Volkswagen massive data leak caused by a failure to secure AWS credentials

A failure to properly protect access to its AWS environment is one of the root causes of the recent massive Volkswagen data leak, according to a presentation on the incident at the Chaos Computer Club on Dec. 27.

But the security analyst who helped expose the leak said the $351 billion car manufacturer violated its own terms of service as well as regulatory requirements, especially GDPR, by not truncating or encrypting sensitive customer data from more than 15 million enrolled vehicles. 

“They were collecting far too much data,” an IT security analyst who goes by the name of Flüpke told the audience. “If you want to evaluate battery safety, then you don’t need location data.”

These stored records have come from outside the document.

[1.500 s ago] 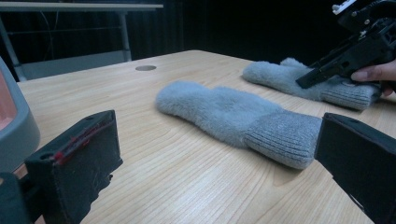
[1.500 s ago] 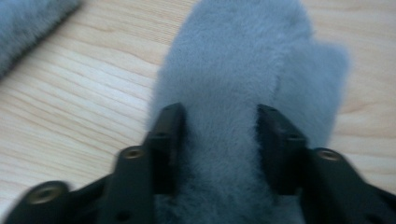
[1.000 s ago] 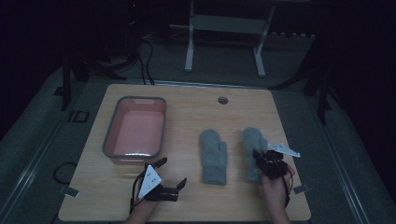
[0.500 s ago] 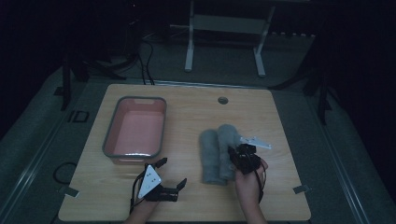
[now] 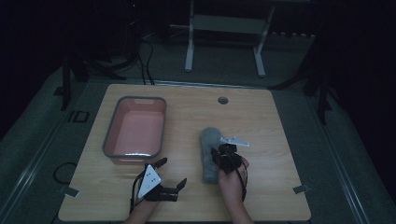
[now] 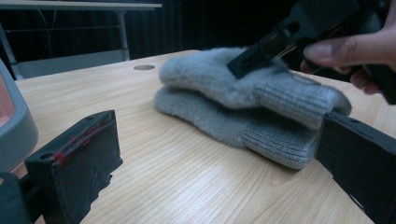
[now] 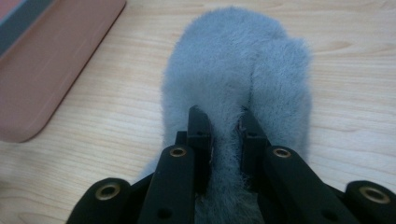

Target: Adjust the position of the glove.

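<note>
Two grey fuzzy mittens lie stacked on the wooden table, the upper mitten (image 6: 243, 79) on the lower mitten (image 6: 224, 126); from above the pile (image 5: 208, 154) sits right of centre. My right gripper (image 5: 225, 156) is shut on a pinch of the upper mitten (image 7: 233, 60) near its cuff, and in its own view the right gripper (image 7: 224, 121) has grey pile between the jaws. My left gripper (image 5: 171, 171) rests open near the table's front edge, to the left of the mittens. In the left gripper view the left gripper (image 6: 217, 140) faces their cuffs with nothing held.
A pink tub with a grey rim (image 5: 135, 99) stands at the left of the table, its corner (image 7: 46, 70) near the mittens. A small round hole (image 5: 222, 100) lies toward the back. Dark floor and a metal frame (image 5: 224, 28) lie beyond.
My right gripper has carried the right-hand mitten leftward and laid it on top of the other mitten. The left gripper has stayed put.
</note>
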A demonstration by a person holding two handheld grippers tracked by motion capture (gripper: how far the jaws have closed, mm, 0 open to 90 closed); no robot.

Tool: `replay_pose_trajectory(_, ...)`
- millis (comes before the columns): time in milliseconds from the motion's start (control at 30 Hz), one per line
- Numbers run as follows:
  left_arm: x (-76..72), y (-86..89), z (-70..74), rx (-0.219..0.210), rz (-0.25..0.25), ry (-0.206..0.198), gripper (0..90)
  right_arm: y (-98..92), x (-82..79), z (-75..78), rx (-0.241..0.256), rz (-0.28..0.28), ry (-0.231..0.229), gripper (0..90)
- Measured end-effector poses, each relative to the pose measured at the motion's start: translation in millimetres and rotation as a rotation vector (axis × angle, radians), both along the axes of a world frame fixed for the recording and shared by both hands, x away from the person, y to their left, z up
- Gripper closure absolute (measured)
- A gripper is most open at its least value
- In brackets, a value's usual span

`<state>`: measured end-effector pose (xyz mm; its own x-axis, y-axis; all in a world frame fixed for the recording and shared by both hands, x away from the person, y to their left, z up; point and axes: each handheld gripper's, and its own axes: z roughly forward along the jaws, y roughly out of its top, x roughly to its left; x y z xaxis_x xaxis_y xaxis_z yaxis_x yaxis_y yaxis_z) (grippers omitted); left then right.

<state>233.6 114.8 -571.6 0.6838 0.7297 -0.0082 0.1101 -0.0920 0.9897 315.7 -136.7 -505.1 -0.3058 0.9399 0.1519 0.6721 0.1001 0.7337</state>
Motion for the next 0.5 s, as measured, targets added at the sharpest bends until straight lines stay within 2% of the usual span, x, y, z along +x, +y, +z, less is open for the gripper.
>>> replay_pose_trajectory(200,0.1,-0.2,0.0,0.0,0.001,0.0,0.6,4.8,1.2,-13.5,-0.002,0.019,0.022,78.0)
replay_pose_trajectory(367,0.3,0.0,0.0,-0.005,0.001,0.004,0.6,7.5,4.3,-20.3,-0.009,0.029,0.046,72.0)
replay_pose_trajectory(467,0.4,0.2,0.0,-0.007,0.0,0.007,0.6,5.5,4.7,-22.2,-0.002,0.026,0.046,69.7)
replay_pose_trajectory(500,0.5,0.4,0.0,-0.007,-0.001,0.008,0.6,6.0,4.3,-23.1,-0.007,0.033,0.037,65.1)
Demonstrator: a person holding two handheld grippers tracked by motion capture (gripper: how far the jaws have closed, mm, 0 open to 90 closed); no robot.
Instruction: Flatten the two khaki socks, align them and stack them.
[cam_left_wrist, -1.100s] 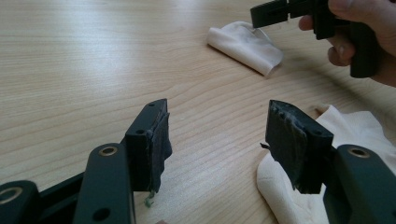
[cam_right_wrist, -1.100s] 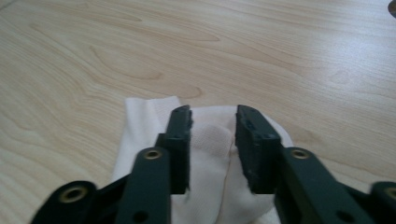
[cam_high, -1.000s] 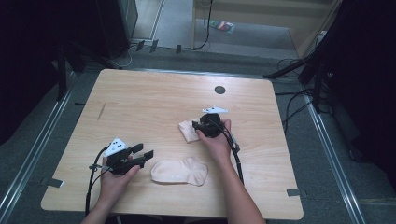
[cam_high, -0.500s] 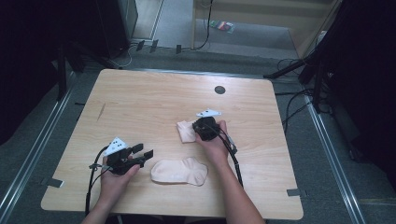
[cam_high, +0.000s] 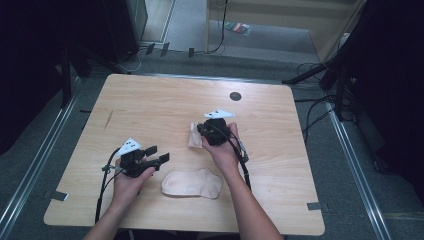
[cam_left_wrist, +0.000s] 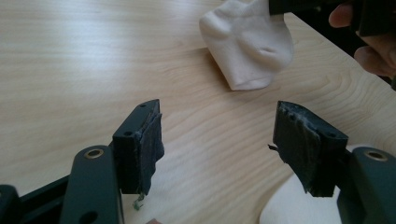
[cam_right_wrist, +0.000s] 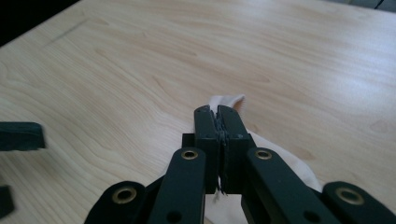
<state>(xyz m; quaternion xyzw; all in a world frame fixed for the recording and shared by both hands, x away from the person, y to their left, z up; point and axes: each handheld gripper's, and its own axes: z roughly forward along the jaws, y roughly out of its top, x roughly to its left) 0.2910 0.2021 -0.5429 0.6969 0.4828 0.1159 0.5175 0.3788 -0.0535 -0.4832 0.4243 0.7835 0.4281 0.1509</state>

The data VW collected, he noted, included a wide range of information, including user data such as name, email address, birthdate and physical address, car data such as VIN, model, year, and full user ID, in addition to EV data points such as odometer, battery temperature, battery status, charging status and warning light data.

The problem of vehicles retaining terabytes of sensitive information about their drivers is hardly new, but it has gotten much worse recently partly because electric vehicles (EVs) collect far more information. Reports of vehicle data retention problems started surfacing more than four years ago.

The issue is that car manufacturers are required to retain some of that data. For example, Flüpke pointed out that the European Union has required some vehicle data collection and sharing since 2018, as part of an EU effort to automatically send help to a vehicle involved in a serious accident. 

Flüpke said that he found the VW data problem by combining various coding tools, including Subfinder, GoBuster and Spring. Using the tools, Flüpke said that he was able to retrieve the heap dump from the VW internal environment because it was not password protected. A heap dump lists various objects within a Java Virtual Machine (JVM), which can reveal details about memory usage. That is supposed to be used for monitoring performance metrics and for introspection examinations.

Within that heap dump were listed, in plain text, various active AWS credentials. When Flüpke confronted VW with the discovery of those credentials, he quoted the company as saying, “the access to the data happened in a very complex multilayered process.”

While that is true, Flüpke said, and the backend is not meant for end users, rather used for token exchange, “you could take an arbitrary userID to generate a JWT token, which is an auth token without a password. That is useful because you can give it a userID and suddenly you are that user. We can’t pilot cars remotely with this, but we can authenticate with an API from this identity provider and access user data.”

 Data journalist Michael Kreil, who also analyzed the data, said during his presentation at the conference that the 9.5TB of event data included geodata coordinates, some of which had accuracy within 10 centimeters. It revealed where people went to work, where they shopped and when, what schools they drive their children to, and information about where law enforcement agents live. 

Flüpke said that VW invalidated the AWS credentials once they were alerted to the problem following the breach.